Where The Buffalo Don’t Roam

by Greg Walcher on February 15, 2019

A talented Oregon blogger named Andy Kerr recently posted an eloquent piece called “Where the Buffalo Roam,” extoling the virtues of the “American Prairie Reserve,” a giant conservation project underway in Montana. He mentions the folk song, “Home on the Range,” with an interesting observation. It recalls a nostalgic view of ranching life on the prairie, yet does not mention cattle. Indeed, the only three animals in the song’s lyrics are buffalo, deer, and antelope.

Because it’s a very old song, the implication is that we always knew the prairie was better when occupied only by buffalo (as if there were ever such a time). The political agenda is obvious enough, though the writer’s reputation also precedes him – he is a fairly well-known environmental industry activist who has filed numerous lawsuits seeking various restrictions on public land uses.

Nevertheless, there is much to admire about the process creating the reserve in Montana. The goal is to consolidate 5,000 square miles (3.5 million acres) of ranchlands into one contiguous grassland, without fences, as habitat where American Bison thrive – where the deer and the antelope play. It is near the Charles M. Russell National Wildlife Refuge and the Upper Missouri River Breaks National Monument, yet creating a reserve that large also requires buying hundreds of thousands of acres of private ranchlands, along with their public land grazing permits. About 90,000 acres have already been purchased, linked with another 300,000 acres of grazing permits.

The American Prairie Reserve buys ranches from willing sellers, pays the property taxes, and continues to pay the fees for their grazing permits. If conservation is the priority, that is a common way to go about it, just as land trusts in Colorado and elsewhere have spent millions acquiring conservation easements on working ranches. That respects private property, paying fair market value for investments made by generations of ranch families. And in this case, growing wildlife populations show that it is working.

So what’s not to like about this rational, measured approach to conservation? Just one small detail, at least for me. I like to eat. I inherited that habit honestly, coming from a long line of ancestors who liked to eat. To this day, I still have several friends who like to eat, too.

All of the lands acquired for this buffalo reserve will eventually be retired from ranching, ending generations of livestock production on a gigantic swath of land – enough to have a significant effect also on the farmers who produce feed and grain, and on rural communities dependent on agriculture. I know it’s just one part of Montana. It is a large part, but even so, it may be considered an acceptable economic upheaval, a reasonable price to pay for re-establishing a chunk of America’s lost prairie, once teeming with bison.

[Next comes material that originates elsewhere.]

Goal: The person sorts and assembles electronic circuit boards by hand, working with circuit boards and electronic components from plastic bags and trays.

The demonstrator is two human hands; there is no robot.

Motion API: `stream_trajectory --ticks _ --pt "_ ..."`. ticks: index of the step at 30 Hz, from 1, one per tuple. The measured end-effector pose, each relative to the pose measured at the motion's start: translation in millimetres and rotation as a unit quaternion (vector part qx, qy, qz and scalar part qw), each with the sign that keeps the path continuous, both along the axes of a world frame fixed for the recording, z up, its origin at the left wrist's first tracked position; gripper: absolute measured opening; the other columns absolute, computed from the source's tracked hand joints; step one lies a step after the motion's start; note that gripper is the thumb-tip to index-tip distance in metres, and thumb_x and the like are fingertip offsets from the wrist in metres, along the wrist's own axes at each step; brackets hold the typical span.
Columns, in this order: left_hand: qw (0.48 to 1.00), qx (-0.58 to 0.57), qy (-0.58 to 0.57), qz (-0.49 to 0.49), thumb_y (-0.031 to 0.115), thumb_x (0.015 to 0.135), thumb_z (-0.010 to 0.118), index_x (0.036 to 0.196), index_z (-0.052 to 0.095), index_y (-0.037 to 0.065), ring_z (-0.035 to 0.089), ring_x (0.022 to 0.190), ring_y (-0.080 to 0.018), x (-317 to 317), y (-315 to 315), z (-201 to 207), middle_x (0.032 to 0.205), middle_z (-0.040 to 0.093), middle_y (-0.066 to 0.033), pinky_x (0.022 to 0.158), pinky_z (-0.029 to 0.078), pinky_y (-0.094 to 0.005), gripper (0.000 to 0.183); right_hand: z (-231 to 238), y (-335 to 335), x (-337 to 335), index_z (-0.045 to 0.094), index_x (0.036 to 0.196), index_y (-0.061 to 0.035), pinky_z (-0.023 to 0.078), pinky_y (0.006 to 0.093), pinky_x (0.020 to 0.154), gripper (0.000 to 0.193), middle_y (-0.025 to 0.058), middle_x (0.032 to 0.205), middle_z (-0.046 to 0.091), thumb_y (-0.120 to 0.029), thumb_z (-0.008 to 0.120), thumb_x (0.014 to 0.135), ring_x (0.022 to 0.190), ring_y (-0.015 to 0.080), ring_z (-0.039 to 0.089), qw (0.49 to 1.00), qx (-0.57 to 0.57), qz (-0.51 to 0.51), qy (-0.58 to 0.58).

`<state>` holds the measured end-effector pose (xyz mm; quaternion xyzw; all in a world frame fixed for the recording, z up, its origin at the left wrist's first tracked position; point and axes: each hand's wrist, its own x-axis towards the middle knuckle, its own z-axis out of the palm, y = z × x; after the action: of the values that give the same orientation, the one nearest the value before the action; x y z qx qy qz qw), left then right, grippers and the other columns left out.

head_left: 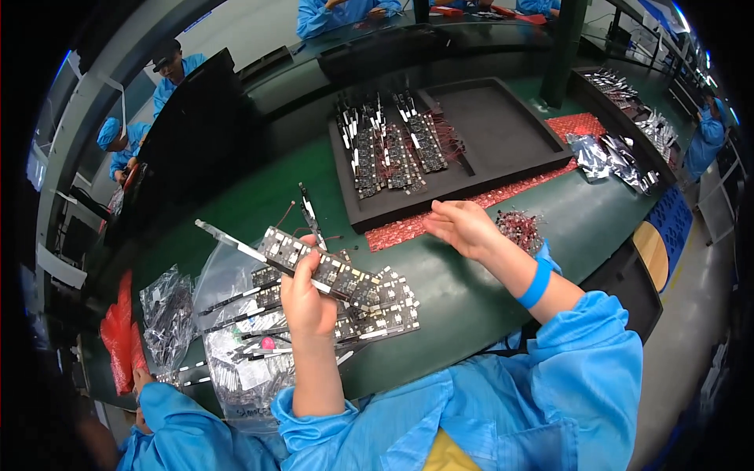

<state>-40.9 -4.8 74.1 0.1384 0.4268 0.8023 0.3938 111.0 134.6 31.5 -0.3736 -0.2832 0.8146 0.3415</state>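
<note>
Electronics assembly line, factory floor. Long green workbench (236,204) carries black trays (510,149) of circuit boards (393,149) and silver antistatic bags (620,153). Workers in blue smocks (169,82) sit at neighbouring stations.

The left hand (308,302) holds up a long black strip of little circuit boards (318,268). More strips (385,310) lie under it on the green surface (448,290), beside clear bags (236,353). The right hand (463,228) hovers with bent fingers near a red mat (408,229) and a black tray (463,149) of boards.
</note>
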Motion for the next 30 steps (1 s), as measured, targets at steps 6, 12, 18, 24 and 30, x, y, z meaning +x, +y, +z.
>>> stream_trajectory --ticks 6,12,18,24,30 --pt "0.990 -0.030 0.092 -0.099 0.002 0.072 0.044 0.087 0.042 0.002 0.045 0.061 -0.0091 37.9 40.4 18.2 0.069 0.045 -0.0026 0.053 0.038 -0.0212 0.016 57.2 -29.2 21.1 0.034 0.095 0.0001 0.036 0.0328 0.070 0.051 0.0157 0.088 0.043 -0.023 0.061 0.059 0.080 0.0276 0.045 0.681 0.687 0.124 -0.220" --pt "0.975 -0.047 0.065 -0.209 0.005 0.073 0.043 0.085 0.043 0.003 0.043 0.063 -0.0075 95.5 92.3 9.9 0.071 0.044 -0.0012 0.056 0.037 -0.0206 0.013 67.1 -16.1 60.5 0.034 0.094 -0.0025 0.038 0.0350 0.064 0.047 0.0156 0.086 0.045 -0.017 0.060 0.058 0.079 0.0298 0.047 0.715 0.618 0.179 -0.273" --pt "0.961 0.012 0.064 -0.269 0.014 0.072 0.049 0.087 0.040 0.001 0.043 0.062 -0.0071 132.5 146.4 15.5 0.070 0.045 -0.0016 0.052 0.036 -0.0198 0.022 83.0 13.8 93.4 0.036 0.091 -0.0045 0.040 0.0351 0.055 0.042 0.0132 0.075 0.050 -0.015 0.058 0.057 0.067 0.0286 0.051 0.649 0.624 0.099 -0.423" --pt "0.902 -0.054 0.134 -0.407 0.016 0.073 0.049 0.096 0.033 0.002 0.043 0.062 -0.0076 126.8 132.7 19.4 0.069 0.042 -0.0020 0.054 0.038 -0.0211 0.031 133.7 70.3 115.0 0.040 0.086 -0.0031 0.039 0.0263 0.048 0.034 0.0102 0.061 0.049 -0.013 0.055 0.056 0.051 0.0168 0.049 0.605 0.645 -0.016 -0.467" --pt "0.872 -0.073 0.130 -0.467 0.008 0.071 0.051 0.088 0.041 0.003 0.041 0.064 -0.0032 100.8 46.7 -34.5 0.072 0.041 0.0012 0.058 0.036 -0.0155 0.020 174.1 157.2 119.3 0.042 0.088 -0.0002 0.039 0.0244 0.052 0.037 0.0092 0.062 0.050 -0.017 0.054 0.057 0.055 0.0141 0.048 0.545 0.609 -0.041 -0.575"
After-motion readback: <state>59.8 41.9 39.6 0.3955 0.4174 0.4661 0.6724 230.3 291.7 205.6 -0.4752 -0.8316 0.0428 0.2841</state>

But how large a chunk?

You might wait for the proponents of this successful reserve to say, “There, that should do it.” You would wait in vain. Even a set-aside of the 5,000 square miles of Montana is considered by its proponents as little more than “a good start.” In truth, it is part of a larger and much older scheme called the “Buffalo Commons.” It was proposed in the 1980s by a New Jersey professor who thinks farming and ranching on the Great Plains is “unsustainable,” and therefore should be replaced by the original dry grassland wilderness. His essay advocated depopulating 139,000 square miles of Montana, Wyoming, Colorado, Oklahoma, New Mexico, Texas, Kansas, Nebraska, and the Dakotas. All the vacated cities and towns would be replaced by giant buffalo herds. The professor could afford to be sanctimonious about it, because it would not affect his home in New Jersey – or so he assumed. It most certainly would affect the grocery stores there, and everywhere. He never imagined how it might reduce the availability of food in the stores, or cause the prices to soar.

It is fascinating for someone to think human use of these lands can be sacrificed without consequence, especially considering that Middle America is the bread basket that supplies vast quantities of food to the entire United States, and much of the rest of the world. That includes most of America’s beef, for those of us who cannot live by bread alone.

I love buffalo, too, by the way, though most of these advocates do not envision a giant buffalo ranch supplying meat for our tables. They might prefer we all eat tofu and wheat germ (though without Great Plains agriculture it is unclear where we might get that, too). Still, Americans are justifiably proud that the buffalo were saved from extinction, and mostly support efforts to establish portions of their former habitat. But the entire Great Plains? That is simply not realistic in a country of 325 million people, all of whom need to eat. It is a pipedream for people whose skies are not cloudy all day.

An edited version of this column appeared in the Grand Junction Daily Sentinel February 8, 2019.